3 Canned tuna constitutes more than 25% of the recommended daily allowance.

85 grams of canned tuna contains 154 IU of vitamin D. This inexpensive dish is perfect for a light lunch, such as a classic tuna sandwich or tuna salad. Make your favorite dish healthy with this recipe for tuna salad with artichokes and ripe olives. Tuna is available and affordable, making it a great choice for everyone.

4 Eat mushrooms and you will get vitamin D

Although mushrooms do not naturally provide high levels of vitamin D, some are treated with UV light, which provides a higher dose of this nutrient. Vitamin D levels vary depending on the amount of UV light the mushrooms are exposed to. One serving contains 124 to 1022 IU per 100 grams (g). Once you have them, add sautéed mushrooms to eggs or fish for an even more vitamin D-rich meal. Or make a heartier mushroom dish, like vegetable-stuffed portobels.

5 Fortified yogurt is a gut-healthy snack

Yogurt is a convenient and delicious snack – and eaten plain or with fresh fruit, it’s also healthy. This type of dairy is an excellent source of gut-friendly probiotics, and choosing a fortified variety will reduce your daily vitamin D needs by 10 to 20 percent, depending on the brand.

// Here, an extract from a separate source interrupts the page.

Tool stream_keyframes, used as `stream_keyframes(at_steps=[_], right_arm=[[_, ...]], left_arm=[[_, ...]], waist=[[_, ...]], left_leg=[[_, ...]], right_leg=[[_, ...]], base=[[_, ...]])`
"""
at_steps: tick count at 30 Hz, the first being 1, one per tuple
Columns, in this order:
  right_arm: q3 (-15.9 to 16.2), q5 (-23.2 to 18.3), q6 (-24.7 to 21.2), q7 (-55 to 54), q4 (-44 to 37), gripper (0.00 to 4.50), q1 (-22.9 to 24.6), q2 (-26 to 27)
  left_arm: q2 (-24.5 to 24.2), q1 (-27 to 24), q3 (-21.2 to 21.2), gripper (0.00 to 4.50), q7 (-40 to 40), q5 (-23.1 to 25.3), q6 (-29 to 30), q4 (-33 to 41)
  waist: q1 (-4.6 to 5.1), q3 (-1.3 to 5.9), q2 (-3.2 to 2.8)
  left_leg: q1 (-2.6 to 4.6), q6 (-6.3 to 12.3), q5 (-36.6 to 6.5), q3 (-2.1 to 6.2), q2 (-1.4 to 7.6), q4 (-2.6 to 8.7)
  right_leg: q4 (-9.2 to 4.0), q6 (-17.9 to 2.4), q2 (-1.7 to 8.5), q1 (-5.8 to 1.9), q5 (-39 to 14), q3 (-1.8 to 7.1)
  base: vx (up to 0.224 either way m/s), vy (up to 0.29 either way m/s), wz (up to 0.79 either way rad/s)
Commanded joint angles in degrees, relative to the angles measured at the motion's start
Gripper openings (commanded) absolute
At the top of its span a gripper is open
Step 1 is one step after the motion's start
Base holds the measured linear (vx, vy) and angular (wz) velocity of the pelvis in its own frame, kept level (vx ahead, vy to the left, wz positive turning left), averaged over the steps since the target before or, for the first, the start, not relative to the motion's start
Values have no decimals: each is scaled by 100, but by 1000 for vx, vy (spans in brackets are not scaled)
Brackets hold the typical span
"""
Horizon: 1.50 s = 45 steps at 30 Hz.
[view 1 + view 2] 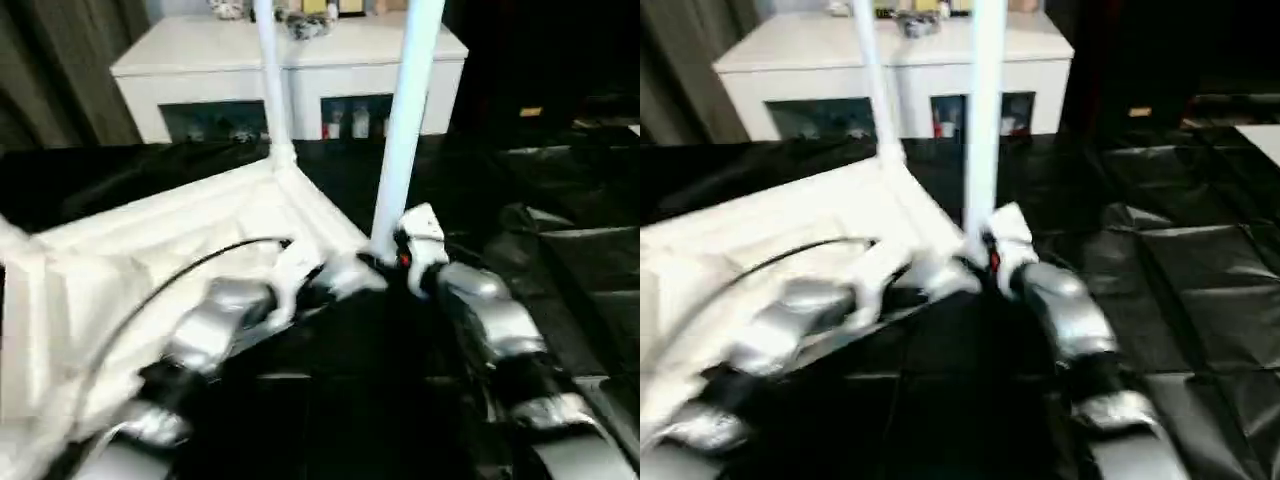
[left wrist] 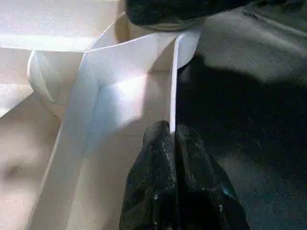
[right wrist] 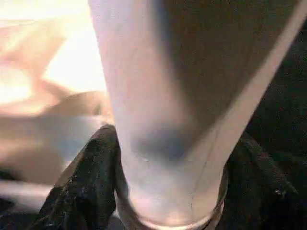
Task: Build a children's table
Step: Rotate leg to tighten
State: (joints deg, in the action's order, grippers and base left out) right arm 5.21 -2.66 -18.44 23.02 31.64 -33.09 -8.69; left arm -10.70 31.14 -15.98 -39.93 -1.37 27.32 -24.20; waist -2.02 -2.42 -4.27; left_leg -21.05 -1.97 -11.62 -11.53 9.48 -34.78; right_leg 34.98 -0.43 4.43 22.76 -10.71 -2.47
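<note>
The children's table lies upside down: its white ribbed tabletop (image 1: 150,260) rests on the black sheet. One white leg (image 1: 268,80) stands upright in the far corner socket. A second leg (image 1: 405,120) stands at the near right corner. My right gripper (image 3: 168,158) is shut on this leg's base, one black finger (image 3: 91,167) on each side of the tube. My left gripper (image 2: 172,139) is shut on the tabletop's thin rim wall (image 2: 173,86), close to that same corner.
A white cabinet (image 1: 200,60) with glass doors stands behind the table, with small items on top. Crinkled black sheeting (image 1: 560,260) covers the floor to the right and in front. A black cable (image 1: 170,275) arcs over the tabletop towards my left forearm.
</note>
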Motion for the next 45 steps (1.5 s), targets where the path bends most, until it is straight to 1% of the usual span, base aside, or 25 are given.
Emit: stream_keyframes(at_steps=[1, 4, 6, 8, 9, 10, 12, 14, 17, 18, 19, 20, 21, 22, 23, 25, 27, 28, 32, 34, 37, 39, 41, 43, 45], right_arm=[[135, 75, -238, -263, 252, 265, 79, 183], [35, 227, -159, -1076, 639, 265, -218, 593], [120, 329, -57, -1082, 739, 265, -311, 659], [50, 144, 175, -795, 674, 265, -324, 737], [50, 144, 175, -795, 674, 321, -324, 737], [21, 62, 258, -598, 536, 335, -285, 694], [28, 53, 269, -519, 482, 337, -270, 656], [27, 20, 301, -379, 428, 369, -260, 585], [217, -53, 379, 467, 183, 378, -181, 247], [313, -77, 416, 843, 37, 378, -114, 88], [420, -129, 445, 1282, -167, 378, -11, -121], [653, -51, 835, 1973, -533, 378, 225, -622], [710, -25, 969, 2179, -643, 378, 303, -781], [738, -22, 1046, 2376, -737, 378, 375, -919], [738, -22, 1046, 2376, -737, 378, 375, -919], [761, -232, 1056, 3045, -1077, 378, 590, -1287], [767, -320, 1079, 3310, -1225, 378, 686, -1444], [763, -370, 1120, 3468, -1316, 378, 754, -1546], [705, -626, 1006, 3786, -1465, 378, 842, -1658], [713, -634, 1022, 3852, -1444, 378, 836, -1664], [790, -591, 976, 4006, -1445, 378, 842, -1696], [806, -590, 949, 4026, -1454, 351, 853, -1712], [799, -610, 930, 4023, -1447, 351, 851, -1715], [788, -631, 899, 3998, -1393, 320, 826, -1708], [792, -629, 899, 3984, -1360, 309, 810, -1705]], left_arm=[[67, 146, 352, 0, 767, 97, 92, -277], [319, 463, 342, 0, 1152, 277, -88, -682], [354, 538, 311, 0, 1195, 326, -122, -770], [316, 516, 270, 0, 1064, 302, -40, -691], [316, 516, 270, 0, 1064, 302, -40, -691], [228, 426, 229, 0, 903, 263, 27, -569], [178, 382, 203, 0, 825, 246, 41, -517], [102, 314, 164, 0, 667, 218, 21, -437], [-158, 101, -7, 0, 20, 126, 36, -153], [-265, 20, -67, 0, -188, 87, 96, -32], [-417, -75, -171, 0, -497, 51, -21, 106], [-732, -263, -287, 0, -1031, -72, -135, 413], [-860, -341, -345, 0, -1299, -126, -352, 530], [-995, -425, -405, 0, -1594, -199, -613, 656], [-995, -425, -405, 0, -1594, -199, -613, 656], [-1339, -618, -436, 0, -2210, -434, -778, 999], [-1457, -668, -401, 0, -2379, -519, -672, 1135], [-1550, -698, -368, 0, -2504, -582, -559, 1245], [-1664, -716, -301, 0, -2549, -626, -526, 1298], [-1678, -724, -298, 0, -2591, -637, -572, 1283], [-1681, -750, -309, 0, -2638, -634, -619, 1274], [-1676, -772, -312, 0, -2649, -631, -585, 1310], [-1679, -781, -323, 0, -2669, -647, -543, 1340], [-1679, -792, -329, 0, -2657, -654, -536, 1352], [-1683, -793, -334, 0, -2658, -652, -542, 1344]], waist=[[11, 310, 61], [13, 332, 53], [-15, 338, 54], [-24, 351, 62], [-27, 354, 57], [-28, 353, 76], [-32, 361, 64], [10, 344, 67], [20, 353, 75], [26, 355, 73], [20, 359, 61], [1, 378, 73], [-15, 386, 74], [-32, 382, 55], [-32, 376, 52], [-55, 360, 43], [-87, 342, 20], [-131, 343, 4], [-128, 325, 10], [-117, 323, 25], [-114, 337, 28], [-123, 353, 27], [-129, 361, 33], [-132, 357, 29], [-135, 354, 31]], left_leg=[[87, -28, -1441, 206, 302, 463], [83, 10, -1326, 208, 290, 457], [75, 62, -1268, 200, 301, 447], [46, 152, -1128, 198, 304, 439], [39, 178, -1103, 200, 305, 437], [34, 220, -1037, 195, 309, 437], [15, 287, -973, 198, 313, 427], [-13, 304, -1021, 215, 315, 449], [1, 320, -1044, 216, 317, 437], [-32, 371, -957, 222, 325, 434], [-12, 427, -899, 211, 330, 419], [2, 487, -811, 212, 340, 397], [-6, 537, -729, 208, 347, 388], [1, 642, -643, 191, 352, 374], [7, 684, -652, 172, 347, 370], [20, 655, -823, 171, 359, 387], [46, 586, -964, 172, 400, 415], [87, 510, -1078, 166, 411, 421], [63, 313, -1261, 176, 384, 452], [52, 285, -1277, 180, 373, 452], [44, 318, -1147, 180, 368, 434], [43, 368, -997, 177, 367, 417], [32, 450, -841, 177, 367, 402], [36, 472, -863, 174, 367, 401], [39, 453, -914, 176, 369, 405]], right_leg=[[-509, -1217, 385, -191, -1644, 231], [-502, -1213, 380, -189, -1488, 222], [-497, -1212, 396, -202, -1371, 226], [-470, -1242, 402, -224, -1142, 222], [-460, -1259, 404, -233, -1085, 221], [-455, -1282, 398, -236, -1000, 215], [-436, -1320, 409, -250, -909, 211], [-440, -1297, 407, -273, -1027, 198], [-442, -1331, 408, -267, -1029, 196], [-410, -1349, 412, -296, -856, 197], [-402, -1394, 404, -276, -686, 198], [-379, -1438, 400, -285, -486, 197], [-361, -1444, 402, -293, -331, 201], [-346, -1524, 401, -261, -125, 204], [-339, -1601, 388, -253, -92, 198], [-359, -1630, 384, -253, -319, 189], [-359, -1615, 376, -227, -481, 191], [-375, -1604, 369, -204, -580, 194], [-379, -1558, 371, -218, -793, 206], [-397, -1528, 386, -229, -862, 213], [-391, -1524, 386, -234, -770, 211], [-370, -1550, 383, -238, -593, 208], [-348, -1595, 378, -242, -383, 199], [-354, -1605, 377, -238, -430, 195], [-361, -1592, 379, -239, -532, 196]], base=[[0, 0, 0], [0, 0, 0], [0, 0, 0], [0, 0, 0], [0, 0, 0], [0, 0, 0], [0, 0, 0], [0, 0, 0], [0, 0, 0], [0, 0, 0], [0, 0, 0], [0, 0, 0], [0, 0, 0], [0, 0, 0], [0, 0, 0], [0, 0, 0], [0, 0, 0], [0, 0, 0], [0, 0, 0], [0, 0, 0], [0, 0, 0], [0, 0, 0], [0, 0, 0], [0, 0, 0], [0, 0, 0]])
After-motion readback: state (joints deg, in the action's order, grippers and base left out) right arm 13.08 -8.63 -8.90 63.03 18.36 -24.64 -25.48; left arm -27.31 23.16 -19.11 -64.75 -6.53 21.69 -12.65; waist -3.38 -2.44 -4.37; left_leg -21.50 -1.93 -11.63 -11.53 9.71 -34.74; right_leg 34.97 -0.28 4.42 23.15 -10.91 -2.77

6 Cereals can be fortified with vitamin D, and rolled oats offer fiber

A packet of unsweetened, fortified rolled oats can add a solid dose of vitamin D to your diet. Fortified ready-to-eat cereals typically provide 40 IU of vitamin D per serving. But they can provide more if you choose more fortified cereals, which contain 60.2 IU per cup.

7 Eggs contain protein and strengthen the immune system

Egg yolk has always been known to raise LDL (“bad”) cholesterol. However, if you skip them and opt for egg whites, you’re missing out on some of the protein and some of the immune-boosting minerals found in the yolk, such as zinc and selenium. Plus, you’re missing out on vitamin D. One egg yolk contains 41 IU, or 10 percent of the daily value, according to the NIH. Use them in moderation.

8 sardines give you calcium, omega-3 and protein.

Buying fresh fish can be expensive. If that puts you off, try canned sardines. They are cheaper than other types of fish and are high in protein, heart-healthy omega-3 fatty acids, calcium and vitamin D. Two sardines in 1 can provide 46 IU of vitamin D, or 12% of the daily value. This underrated fish pairs well with salads, pasta sauces and stews.

* Presse Santé aims to communicate health information in a language accessible to all. IN NO EVENT SHOULD THE INFORMATION PROVIDED BE A SUBSTITUTE FOR THE ADVICE OF A HEALTH CARE PROFESSIONAL.